## What you should do
The answer should consist of each line from the data below that includes "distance".

## Data

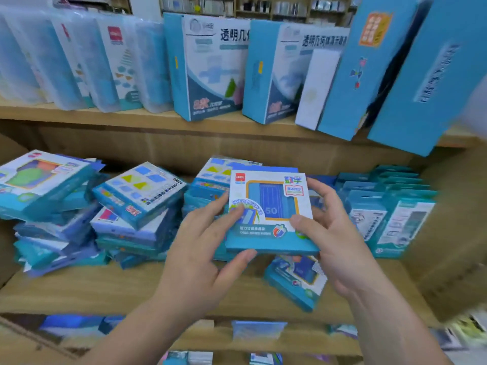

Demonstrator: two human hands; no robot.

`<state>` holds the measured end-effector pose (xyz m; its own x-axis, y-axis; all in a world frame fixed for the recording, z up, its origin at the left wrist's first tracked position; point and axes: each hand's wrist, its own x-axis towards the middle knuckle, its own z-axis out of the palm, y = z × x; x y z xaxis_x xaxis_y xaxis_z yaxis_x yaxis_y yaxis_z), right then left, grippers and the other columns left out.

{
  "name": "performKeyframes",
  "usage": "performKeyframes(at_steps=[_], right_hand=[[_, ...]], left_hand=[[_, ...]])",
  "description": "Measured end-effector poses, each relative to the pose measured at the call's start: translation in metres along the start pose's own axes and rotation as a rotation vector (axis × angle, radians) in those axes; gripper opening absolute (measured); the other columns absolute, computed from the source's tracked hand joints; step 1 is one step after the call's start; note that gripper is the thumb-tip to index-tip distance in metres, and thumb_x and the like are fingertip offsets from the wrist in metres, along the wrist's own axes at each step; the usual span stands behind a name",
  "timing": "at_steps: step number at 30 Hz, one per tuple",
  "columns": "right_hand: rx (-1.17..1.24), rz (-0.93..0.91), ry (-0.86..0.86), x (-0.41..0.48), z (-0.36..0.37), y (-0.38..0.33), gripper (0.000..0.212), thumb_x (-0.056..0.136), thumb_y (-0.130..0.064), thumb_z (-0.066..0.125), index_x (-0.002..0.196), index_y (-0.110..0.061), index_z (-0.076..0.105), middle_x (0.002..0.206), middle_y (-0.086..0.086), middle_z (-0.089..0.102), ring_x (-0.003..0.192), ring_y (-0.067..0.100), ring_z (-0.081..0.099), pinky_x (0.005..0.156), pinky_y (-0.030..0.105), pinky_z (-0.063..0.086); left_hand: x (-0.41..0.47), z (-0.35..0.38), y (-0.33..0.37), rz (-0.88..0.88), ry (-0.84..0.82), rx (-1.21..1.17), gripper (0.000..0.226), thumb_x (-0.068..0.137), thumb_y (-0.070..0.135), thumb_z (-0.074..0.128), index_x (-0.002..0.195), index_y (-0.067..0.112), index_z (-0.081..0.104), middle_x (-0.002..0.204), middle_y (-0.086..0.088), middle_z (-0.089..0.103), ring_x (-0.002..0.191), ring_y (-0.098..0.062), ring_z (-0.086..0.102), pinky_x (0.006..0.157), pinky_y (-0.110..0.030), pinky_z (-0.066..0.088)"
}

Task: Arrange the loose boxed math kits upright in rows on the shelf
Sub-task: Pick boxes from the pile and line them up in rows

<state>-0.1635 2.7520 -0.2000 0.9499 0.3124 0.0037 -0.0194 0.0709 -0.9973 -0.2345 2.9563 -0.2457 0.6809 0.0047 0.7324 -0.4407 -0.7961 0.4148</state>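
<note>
I hold one boxed math kit (270,209), white and blue with a "50" window on its face, above the middle shelf (110,288). My left hand (203,248) grips its left side and bottom edge, thumb under the front edge. My right hand (334,233) grips its right side, thumb on the face. Another loose kit (295,281) lies tilted on the shelf board just below it. Flat, untidy stacks of kits (134,206) fill the left and middle of the shelf. A row of kits standing upright (384,206) is at the right.
The upper shelf carries clear plastic cases (87,64) at left and tall blue boxes (208,67) leaning at right; one large blue box (421,80) overhangs its edge. A cardboard carton (453,233) stands at the far right. More items sit on a lower shelf (258,330).
</note>
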Motion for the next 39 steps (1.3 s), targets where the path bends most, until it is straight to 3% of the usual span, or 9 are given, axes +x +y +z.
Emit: performKeyframes(at_steps=[9,13,15,19,22,25,30,34,39], right_hand=[[-0.051,0.173,0.191,0.000,-0.099,0.079,0.055,0.091,0.003,0.059,0.126,-0.038,0.050,0.097,0.009,0.073,0.076,0.022,0.069,0.045,0.028,0.050],[-0.157,0.239,0.177,0.003,-0.102,0.112,0.056,0.091,0.004,0.060,0.132,-0.029,0.044,0.088,0.007,0.073,0.060,0.019,0.067,0.041,0.034,0.049],[-0.214,0.264,0.198,0.005,-0.101,0.122,0.055,0.090,0.001,0.062,0.129,-0.033,0.045,0.096,0.009,0.071,0.064,0.019,0.069,0.045,0.037,0.053],[-0.462,0.210,0.277,0.008,-0.100,0.129,0.049,0.087,-0.014,0.069,0.122,-0.042,0.047,0.095,-0.003,0.071,0.068,0.006,0.068,0.051,0.030,0.054],[-0.702,0.195,0.287,0.013,-0.100,0.129,0.049,0.084,-0.040,0.070,0.126,-0.044,0.044,0.093,-0.014,0.071,0.089,0.015,0.068,0.074,0.037,0.054],[-0.858,0.240,0.260,0.017,-0.100,0.131,0.060,0.075,-0.066,0.057,0.128,-0.048,0.036,0.100,-0.014,0.072,0.097,0.023,0.068,0.079,0.041,0.055],[-0.895,0.248,0.190,0.018,-0.101,0.127,0.060,0.087,-0.051,0.065,0.139,-0.037,0.040,0.101,-0.015,0.067,0.107,0.022,0.065,0.072,0.031,0.042],[-0.887,0.251,0.204,0.020,-0.103,0.129,0.066,0.083,-0.055,0.068,0.139,-0.036,0.040,0.110,-0.012,0.071,0.103,0.021,0.066,0.078,0.034,0.049],[-0.720,0.298,0.161,0.019,-0.104,0.136,0.077,0.078,-0.048,0.077,0.143,-0.030,0.040,0.109,-0.018,0.070,0.105,0.013,0.066,0.087,0.032,0.050]], left_hand=[[-0.056,0.086,-0.020,-0.220,-0.169,0.298,0.049,0.087,0.051,0.057,0.120,0.016,0.067,0.125,-0.006,0.059,0.107,-0.031,0.059,0.093,-0.041,0.047],[-0.064,0.100,-0.023,-0.159,-0.359,0.458,0.043,0.084,0.045,0.063,0.122,0.026,0.066,0.140,-0.001,0.055,0.095,-0.025,0.066,0.070,-0.036,0.058],[-0.057,0.108,-0.018,-0.142,-0.544,0.509,0.047,0.088,0.041,0.064,0.134,0.035,0.056,0.156,0.010,0.039,0.091,-0.021,0.070,0.061,-0.033,0.055],[-0.044,0.121,-0.024,-0.274,-0.915,0.570,0.060,0.099,0.021,0.040,0.154,0.036,0.022,0.165,0.020,-0.006,0.107,-0.025,0.064,0.069,-0.037,0.051],[-0.045,0.125,-0.030,-0.260,-0.917,0.660,0.066,0.097,0.018,0.039,0.157,0.030,0.014,0.165,0.017,-0.008,0.108,-0.024,0.059,0.070,-0.037,0.050],[-0.050,0.124,-0.035,-0.310,-0.912,0.692,0.069,0.099,0.023,0.037,0.158,0.031,0.003,0.165,0.017,-0.007,0.121,-0.024,0.050,0.077,-0.037,0.049],[-0.046,0.116,-0.046,-0.349,-0.906,0.689,0.063,0.103,0.036,0.031,0.158,0.031,0.002,0.166,0.015,-0.004,0.126,-0.025,0.050,0.088,-0.040,0.051],[-0.042,0.112,-0.041,-0.376,-0.913,0.583,0.059,0.103,0.044,0.030,0.158,0.031,0.011,0.166,0.016,0.001,0.121,-0.022,0.057,0.086,-0.037,0.053],[-0.041,0.113,-0.027,-0.368,-0.694,0.247,0.056,0.100,0.049,0.031,0.151,0.028,0.037,0.155,0.009,0.040,0.133,-0.017,0.049,0.103,-0.029,0.043]])
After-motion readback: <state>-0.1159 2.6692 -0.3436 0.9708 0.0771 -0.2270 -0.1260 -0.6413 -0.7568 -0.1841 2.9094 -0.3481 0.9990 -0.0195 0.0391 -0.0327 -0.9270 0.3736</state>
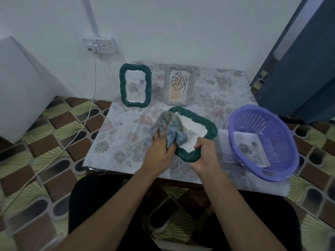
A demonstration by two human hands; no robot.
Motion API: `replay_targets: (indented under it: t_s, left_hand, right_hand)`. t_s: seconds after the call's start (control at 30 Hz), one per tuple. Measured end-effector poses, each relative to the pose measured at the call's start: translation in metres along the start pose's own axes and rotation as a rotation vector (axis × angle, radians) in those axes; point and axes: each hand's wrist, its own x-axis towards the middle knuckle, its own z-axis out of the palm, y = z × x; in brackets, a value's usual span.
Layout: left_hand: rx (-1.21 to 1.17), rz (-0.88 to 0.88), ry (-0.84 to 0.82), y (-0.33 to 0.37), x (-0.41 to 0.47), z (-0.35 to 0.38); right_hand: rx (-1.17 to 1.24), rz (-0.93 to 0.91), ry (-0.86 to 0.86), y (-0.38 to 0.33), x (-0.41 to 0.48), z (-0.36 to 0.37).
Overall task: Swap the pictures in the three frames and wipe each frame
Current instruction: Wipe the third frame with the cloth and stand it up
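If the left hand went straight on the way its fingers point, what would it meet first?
The left hand presses the cloth on the near green frame. Straight on, it would probably cross that frame's far rim first, then reach the pale frame with the leaf drawing. Depth is unclear.

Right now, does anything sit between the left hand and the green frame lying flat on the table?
Only the blue-grey cloth, which the left hand presses onto the left side of the green frame. The right hand grips its near edge directly; nothing else visible intervenes.
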Motion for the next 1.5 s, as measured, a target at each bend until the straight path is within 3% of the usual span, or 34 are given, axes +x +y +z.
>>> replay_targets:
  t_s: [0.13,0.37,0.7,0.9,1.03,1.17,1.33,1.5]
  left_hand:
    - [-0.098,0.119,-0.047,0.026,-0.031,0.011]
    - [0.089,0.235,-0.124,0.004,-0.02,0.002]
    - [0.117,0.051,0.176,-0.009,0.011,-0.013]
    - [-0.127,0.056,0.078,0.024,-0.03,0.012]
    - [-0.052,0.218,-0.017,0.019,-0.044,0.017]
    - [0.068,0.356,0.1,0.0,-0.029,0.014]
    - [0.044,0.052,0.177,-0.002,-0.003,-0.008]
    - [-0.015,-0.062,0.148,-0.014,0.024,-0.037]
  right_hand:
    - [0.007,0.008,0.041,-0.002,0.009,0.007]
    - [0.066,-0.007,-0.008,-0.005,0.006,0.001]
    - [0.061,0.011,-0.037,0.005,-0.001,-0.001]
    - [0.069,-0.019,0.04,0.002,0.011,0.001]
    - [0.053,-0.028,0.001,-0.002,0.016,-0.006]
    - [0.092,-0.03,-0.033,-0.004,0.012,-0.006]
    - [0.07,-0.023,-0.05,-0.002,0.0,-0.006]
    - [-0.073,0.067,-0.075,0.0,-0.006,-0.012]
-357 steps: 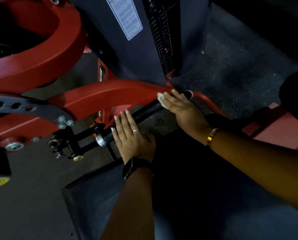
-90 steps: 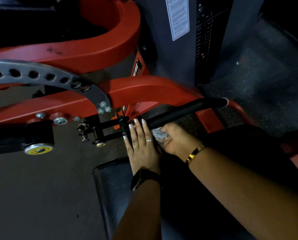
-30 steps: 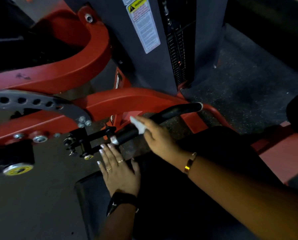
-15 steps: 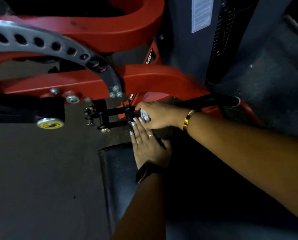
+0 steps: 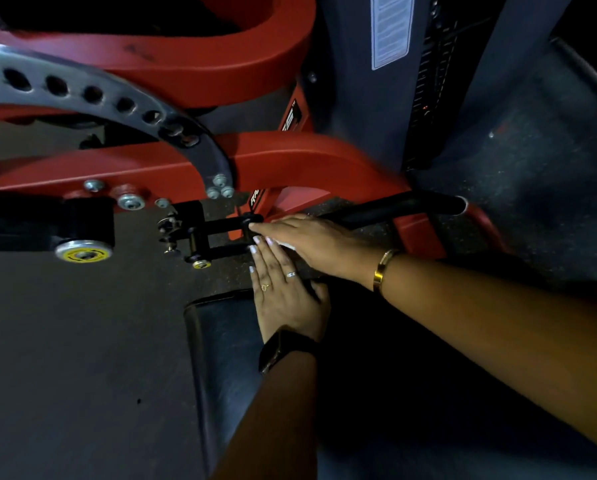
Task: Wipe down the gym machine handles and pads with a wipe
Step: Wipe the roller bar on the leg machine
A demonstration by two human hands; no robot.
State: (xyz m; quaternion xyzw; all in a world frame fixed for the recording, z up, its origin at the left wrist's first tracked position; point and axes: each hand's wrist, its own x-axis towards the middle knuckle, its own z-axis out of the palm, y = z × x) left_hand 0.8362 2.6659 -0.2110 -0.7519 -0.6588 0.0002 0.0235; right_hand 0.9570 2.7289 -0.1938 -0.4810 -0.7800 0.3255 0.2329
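Observation:
The black handle bar runs from the red frame on the right down-left to a black linkage. My right hand lies flat over the bar's left end, fingers stretched toward the linkage. It presses the white wipe on the bar, and only a sliver of wipe shows under the palm. My left hand rests flat on the front edge of the black seat pad. Its straight fingers point at the bar, just under the right hand.
The red machine frame and a grey perforated plate fill the upper left. The grey weight-stack tower stands behind. A black roller with a yellow end cap sits at left. Dark rubber floor lies below.
My right hand, curled round the bar's left end half a second ago, now lies flatter over it with the wipe beneath. The left hand has stayed on the pad edge.

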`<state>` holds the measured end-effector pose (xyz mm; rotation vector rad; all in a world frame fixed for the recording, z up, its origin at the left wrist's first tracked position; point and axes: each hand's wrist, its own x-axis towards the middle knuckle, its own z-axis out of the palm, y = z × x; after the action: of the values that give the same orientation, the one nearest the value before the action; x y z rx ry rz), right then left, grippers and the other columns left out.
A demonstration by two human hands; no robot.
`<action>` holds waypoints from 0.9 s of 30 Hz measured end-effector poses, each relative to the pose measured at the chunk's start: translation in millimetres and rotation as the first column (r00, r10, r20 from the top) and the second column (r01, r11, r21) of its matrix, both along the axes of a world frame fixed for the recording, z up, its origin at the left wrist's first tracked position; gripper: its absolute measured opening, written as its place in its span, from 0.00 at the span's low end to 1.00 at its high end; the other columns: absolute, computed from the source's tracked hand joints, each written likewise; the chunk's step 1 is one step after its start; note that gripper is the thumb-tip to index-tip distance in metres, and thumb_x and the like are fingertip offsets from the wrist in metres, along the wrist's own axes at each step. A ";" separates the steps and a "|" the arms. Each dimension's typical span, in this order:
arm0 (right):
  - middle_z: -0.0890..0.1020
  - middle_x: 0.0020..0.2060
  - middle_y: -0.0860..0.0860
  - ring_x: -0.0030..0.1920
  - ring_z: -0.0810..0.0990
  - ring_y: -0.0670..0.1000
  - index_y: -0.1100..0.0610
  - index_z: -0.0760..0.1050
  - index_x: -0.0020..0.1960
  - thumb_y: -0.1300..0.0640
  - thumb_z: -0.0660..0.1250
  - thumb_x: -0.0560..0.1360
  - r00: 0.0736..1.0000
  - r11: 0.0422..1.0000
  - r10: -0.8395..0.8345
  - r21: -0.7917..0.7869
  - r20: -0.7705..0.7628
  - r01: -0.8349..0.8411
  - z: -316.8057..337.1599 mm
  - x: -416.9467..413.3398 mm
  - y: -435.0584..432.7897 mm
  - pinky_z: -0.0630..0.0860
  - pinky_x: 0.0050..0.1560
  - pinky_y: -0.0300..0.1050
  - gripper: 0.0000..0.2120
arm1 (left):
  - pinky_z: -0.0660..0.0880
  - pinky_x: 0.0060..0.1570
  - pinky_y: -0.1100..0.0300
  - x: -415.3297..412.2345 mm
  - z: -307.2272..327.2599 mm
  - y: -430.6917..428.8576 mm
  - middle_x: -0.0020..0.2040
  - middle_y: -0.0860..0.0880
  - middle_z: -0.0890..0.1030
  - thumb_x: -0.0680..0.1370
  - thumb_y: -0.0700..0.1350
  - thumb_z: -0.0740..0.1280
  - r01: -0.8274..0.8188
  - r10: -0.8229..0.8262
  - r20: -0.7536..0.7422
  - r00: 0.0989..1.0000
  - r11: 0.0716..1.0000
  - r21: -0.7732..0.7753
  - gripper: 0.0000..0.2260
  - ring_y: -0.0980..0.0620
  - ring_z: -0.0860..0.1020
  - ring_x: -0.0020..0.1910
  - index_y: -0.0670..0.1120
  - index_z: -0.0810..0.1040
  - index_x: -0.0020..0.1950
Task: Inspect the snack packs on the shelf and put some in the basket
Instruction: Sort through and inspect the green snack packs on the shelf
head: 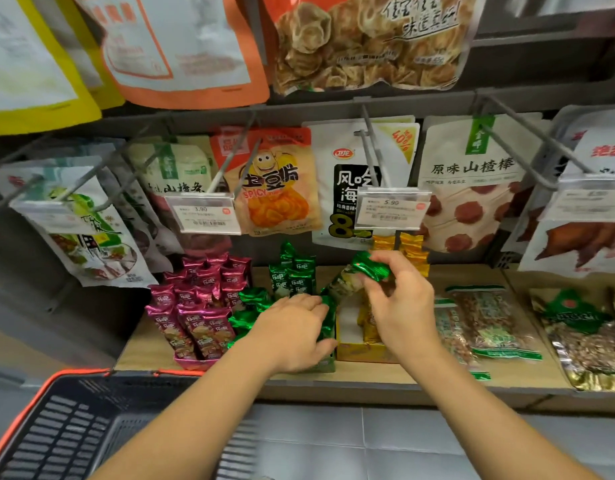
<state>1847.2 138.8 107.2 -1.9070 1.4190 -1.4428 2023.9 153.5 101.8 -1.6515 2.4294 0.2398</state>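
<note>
Right hand point(401, 308) holds a green snack pack point(366, 270) pinched at its top between thumb and fingers point(385, 263), lifted above the yellow display box point(363, 351) on the shelf point(368, 377). Left hand point(292, 332) lies palm down on the green packs point(245, 313) in the box just left of the yellow one, fingers loosely spread, touching packs; can't tell if it grips one. Pink packs point(195, 313) stand further left. Clear nut bags point(486, 323) lie flat on the right. Basket point(67, 427) sits near left, below the shelf edge; no packs visible in the part that shows. Hanging bags with price tags point(204, 214) fill the pegs above.
</note>
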 end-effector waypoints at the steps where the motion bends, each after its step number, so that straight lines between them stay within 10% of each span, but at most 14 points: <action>1: 0.81 0.48 0.49 0.47 0.78 0.44 0.57 0.78 0.56 0.63 0.72 0.73 1.000 1.000 0.018 0.021 0.011 -0.018 -2.1 4.0 -7.4 0.73 0.50 0.30 0.12 | 0.54 0.76 0.51 1.8 -0.5 0.5 0.78 0.46 0.59 0.79 0.61 0.58 0.008 -0.008 -0.006 1.000 1.000 0.008 0.32 0.47 0.56 0.77 0.45 0.59 0.78; 16: 0.81 0.58 0.55 0.60 0.78 0.56 0.56 0.76 0.63 0.59 0.65 0.78 0.930 0.843 0.276 0.525 -0.242 -0.114 -47.2 44.9 -63.4 0.72 0.58 0.43 0.13 | 0.54 0.76 0.47 8.0 -4.1 0.9 0.77 0.44 0.54 0.74 0.52 0.71 -0.013 0.012 -0.029 1.000 0.999 -0.034 0.39 0.41 0.52 0.75 0.48 0.53 0.79; 27: 0.79 0.61 0.51 0.58 0.78 0.50 0.47 0.73 0.68 0.51 0.64 0.78 0.932 0.612 0.362 0.754 -0.001 -0.236 -36.6 41.2 -68.5 0.75 0.51 0.41 0.18 | 0.60 0.72 0.50 19.8 -9.2 -4.5 0.74 0.48 0.63 0.73 0.60 0.70 -0.095 0.085 -0.127 0.988 0.992 -0.078 0.38 0.46 0.58 0.72 0.51 0.58 0.78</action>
<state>1888.5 70.3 70.6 -1.5931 1.3601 -0.4150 2043.7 149.0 92.6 -1.8369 2.4881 0.2645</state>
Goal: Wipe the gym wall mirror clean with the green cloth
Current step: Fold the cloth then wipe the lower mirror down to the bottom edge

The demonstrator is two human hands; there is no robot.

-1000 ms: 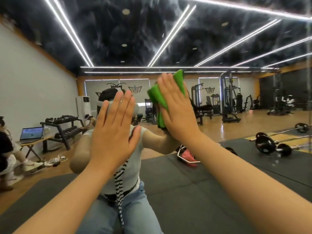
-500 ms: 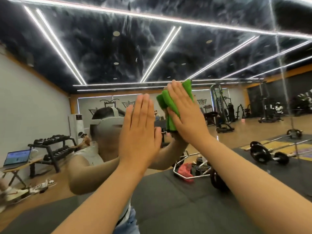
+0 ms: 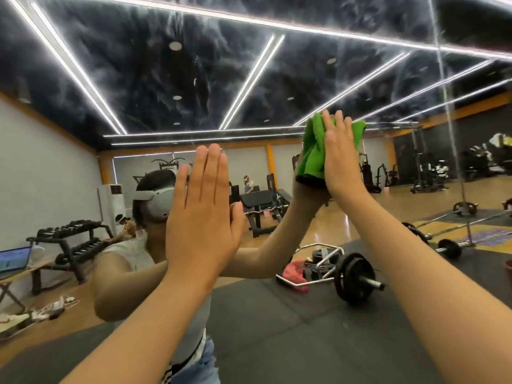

## Reply to the exercise
  "description": "Measured end-effector poses, each relative to the pose measured at the call's start: translation in metres along the start pose's own axes and rotation as a rotation vector (axis × angle, radians) in those axes; gripper opening absolute (measured); the other columns absolute, computed from the source's tracked hand joints; step 1 is one step after the call's start; note that gripper is the thumb-tip to index-tip distance in metres, and thumb_x and the like are fingertip offsets from the wrist in metres, along the wrist's own axes at each step; the usual span stands behind a name",
`<action>` holds waypoints from 0.9 s of 30 Hz measured end-effector poses, each relative to the pose measured at the chunk's start: translation in millimetres and rotation as the first column (r00, r10, r20 from the top) and the second column (r01, r11, r21) of its matrix, both along the axes of a world frame fixed for the recording, z up, its origin at the left wrist's first tracked position; gripper: its absolute measured opening, written as its place in its span, from 0.00 at the span's low end to 1.00 at its high end; the other columns: absolute, computed from the source's tracked hand joints, each written likewise; the chunk's step 1 is one step after its start; note that gripper is the thumb-tip to index-tip distance in metres, and thumb_x and the like are fingertip offsets from the wrist in metres, along the wrist's own axes at each step. A ";" separates the steps and a "|" the arms. Each dimension's typical span, in this order:

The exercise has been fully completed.